Let’s say we have Line X. Line X is 10 kilometers long, and its trains make 200 round trips a day. So, the total distance travelled by all trains on Line X in a single day would be 200 x 10 x 2 = 4000 km a day.

Say the fleet of Line X has a MDBF of 36,000km. 36,000 divided by 4000 gets you 9. This means that on average, a failure (of whatever sort, be it rolling stock, signaling, power, platform doors, or anything, really) happens on Line X every 9 days. I believe this is what the regular commuter wants to hear.

Thus, as we’ve seen, in order to understand these statistics, we need to put all these numbers in context. In my opinion, LTA’s infosets are missing two things — the overall distance travelled, and the 12-month rolling average.

Compare this MDBF data from the New York Subway: http://www.geniustransitchallenge.ny.gov/sites/default/files/resources/page-4/mean-distance-between-failures-car-class.8.pdf

The numbers themselves aren’t good, but the way it’s presented is. One can see very clearly how much the fleet travelled in a survey period, how many delays happened, and the final MDBF number, thus putting the provided statistic in a very clear context.

What do the numbers mean?

Even without the contextual information mentioned above, we can pretty much guess the relative performance of a line against another.

For example, assuming that both lines have the same “regularity” of incidents (say, one every three days, for example) the CCL, as a longer line, should have a higher MDBF rating than the DTL, which is shorter (at least until October 21). The fact that the CCL and DTL have very close MDBF numbers in this sample shows that the CCL, from a commuter’s perspective, breaks down more often.

Let’s stop to also look at LTA’s most recent release for the first half of 2017 (we’ll look only at the NEL and CCL, to illustrate as examples):

  • 1Q 2017: NEL 973,000, CCL 452,000
  • 1H 2017: NEL 978,000, CCL 518,000
  • 2Q 2017 (by estimation assuming the 1H2017 rating includes only 1Q and 2Q 2017, don’t quote me on this): NEL 983,000, CCL 584,000

As you can see, the NEL managed to maintain its MDBF rating between 1Q and 2Q 2017, achieving an average of 978,000 between the two quarters. The CCL, on the other hand, actually got more reliable in the second quarter, increasing from 452,000 to 584,000, and getting an average of 518,000 between the two quarters.

So what does this mean? While the NEL has managed to hold steady, reliability of equipment has actually improved on the CCL, believe it or not. Again, as I often say on this blog, criticism where it’s due, but credit also where it should be given.

“Ignorance is strength”

The problem with calculating this way, though, is that only one part of the story is being told. We’re not being lied to, but we’re also not privy to all the facts.
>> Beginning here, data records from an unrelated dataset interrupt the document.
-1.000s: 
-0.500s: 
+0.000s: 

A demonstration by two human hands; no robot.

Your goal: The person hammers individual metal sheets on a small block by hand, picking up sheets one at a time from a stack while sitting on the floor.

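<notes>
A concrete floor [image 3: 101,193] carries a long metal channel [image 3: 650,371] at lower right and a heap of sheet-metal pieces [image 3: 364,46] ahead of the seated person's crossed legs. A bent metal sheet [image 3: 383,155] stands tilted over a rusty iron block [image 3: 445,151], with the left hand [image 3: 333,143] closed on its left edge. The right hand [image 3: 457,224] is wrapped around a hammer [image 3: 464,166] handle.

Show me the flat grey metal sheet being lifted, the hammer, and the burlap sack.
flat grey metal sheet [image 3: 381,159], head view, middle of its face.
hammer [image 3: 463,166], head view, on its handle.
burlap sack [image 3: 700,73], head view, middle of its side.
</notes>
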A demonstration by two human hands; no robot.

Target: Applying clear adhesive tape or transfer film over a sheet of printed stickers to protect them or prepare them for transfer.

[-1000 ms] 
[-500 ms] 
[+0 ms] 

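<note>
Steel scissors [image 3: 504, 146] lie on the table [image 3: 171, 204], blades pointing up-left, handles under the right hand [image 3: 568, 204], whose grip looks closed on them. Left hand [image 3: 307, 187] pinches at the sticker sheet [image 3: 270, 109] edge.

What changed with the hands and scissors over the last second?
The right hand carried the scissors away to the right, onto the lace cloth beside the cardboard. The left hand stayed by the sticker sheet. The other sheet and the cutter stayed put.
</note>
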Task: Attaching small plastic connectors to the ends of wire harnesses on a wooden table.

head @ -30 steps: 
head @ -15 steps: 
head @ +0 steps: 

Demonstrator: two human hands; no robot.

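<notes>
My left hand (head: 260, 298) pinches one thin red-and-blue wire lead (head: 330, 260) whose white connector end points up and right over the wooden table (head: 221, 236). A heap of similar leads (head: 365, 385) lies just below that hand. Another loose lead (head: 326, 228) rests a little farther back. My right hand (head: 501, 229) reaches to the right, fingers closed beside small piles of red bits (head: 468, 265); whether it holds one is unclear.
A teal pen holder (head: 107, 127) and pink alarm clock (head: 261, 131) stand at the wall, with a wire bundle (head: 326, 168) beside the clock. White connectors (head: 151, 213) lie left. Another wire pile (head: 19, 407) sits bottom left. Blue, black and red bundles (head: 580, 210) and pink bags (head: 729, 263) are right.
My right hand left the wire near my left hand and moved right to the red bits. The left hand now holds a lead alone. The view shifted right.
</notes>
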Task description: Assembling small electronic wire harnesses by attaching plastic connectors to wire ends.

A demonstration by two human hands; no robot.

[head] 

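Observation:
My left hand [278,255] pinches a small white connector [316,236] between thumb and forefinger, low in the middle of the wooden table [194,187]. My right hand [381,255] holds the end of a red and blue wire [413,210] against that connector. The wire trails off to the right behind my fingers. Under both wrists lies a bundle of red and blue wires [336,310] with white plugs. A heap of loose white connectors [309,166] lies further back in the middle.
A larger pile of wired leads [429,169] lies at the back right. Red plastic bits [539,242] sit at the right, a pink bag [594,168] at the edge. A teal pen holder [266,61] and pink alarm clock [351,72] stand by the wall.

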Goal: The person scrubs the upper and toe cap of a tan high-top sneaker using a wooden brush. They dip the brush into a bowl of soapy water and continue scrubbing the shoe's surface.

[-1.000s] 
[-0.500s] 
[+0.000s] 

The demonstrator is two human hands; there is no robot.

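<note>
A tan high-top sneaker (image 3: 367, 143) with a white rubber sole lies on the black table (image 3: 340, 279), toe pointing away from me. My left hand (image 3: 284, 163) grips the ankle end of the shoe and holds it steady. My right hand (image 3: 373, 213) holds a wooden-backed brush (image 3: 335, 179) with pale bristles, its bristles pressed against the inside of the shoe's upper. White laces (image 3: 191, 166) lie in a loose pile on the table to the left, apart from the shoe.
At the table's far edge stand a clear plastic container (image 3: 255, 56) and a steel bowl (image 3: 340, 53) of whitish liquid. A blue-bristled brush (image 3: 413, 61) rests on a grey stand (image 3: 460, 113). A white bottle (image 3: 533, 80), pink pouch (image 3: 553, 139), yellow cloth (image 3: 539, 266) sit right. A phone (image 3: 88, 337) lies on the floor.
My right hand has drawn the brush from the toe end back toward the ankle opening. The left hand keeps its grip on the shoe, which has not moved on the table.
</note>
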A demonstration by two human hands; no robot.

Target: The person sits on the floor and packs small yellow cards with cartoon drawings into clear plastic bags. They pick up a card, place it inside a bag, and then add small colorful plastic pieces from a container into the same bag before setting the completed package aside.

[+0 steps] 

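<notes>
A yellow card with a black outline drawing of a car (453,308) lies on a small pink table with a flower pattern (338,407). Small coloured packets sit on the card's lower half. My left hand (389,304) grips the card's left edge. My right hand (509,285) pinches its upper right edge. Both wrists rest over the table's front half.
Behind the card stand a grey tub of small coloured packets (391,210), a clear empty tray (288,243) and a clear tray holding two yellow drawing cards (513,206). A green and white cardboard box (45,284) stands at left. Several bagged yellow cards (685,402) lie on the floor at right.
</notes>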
Statistically, a large 4-hour power cut impacting the entire line would matter as much as the doors failing to close at one station and causing a five-minute delay. It’s the former that’s more easily felt and makes us commuters pissed off, while not so much the latter. Why?

Reliability is a big word, not only encompassing how well the machines are working, but also how well they’re being put to work. In my opinion, what matters more to the commuting public would be:

  • on-time performance — what percentage of trains are able to reach their terminals on time.
  • excess wait time — how long one has to wait between trains.
  • And of course, general system uptime as a percentage of total hours expected in operation.

These are metrics LTA are already very well familiar with — it’s used to evaluate performance of bus operators under the new Bus Contracting Model. So why not extend this to the MRT as well?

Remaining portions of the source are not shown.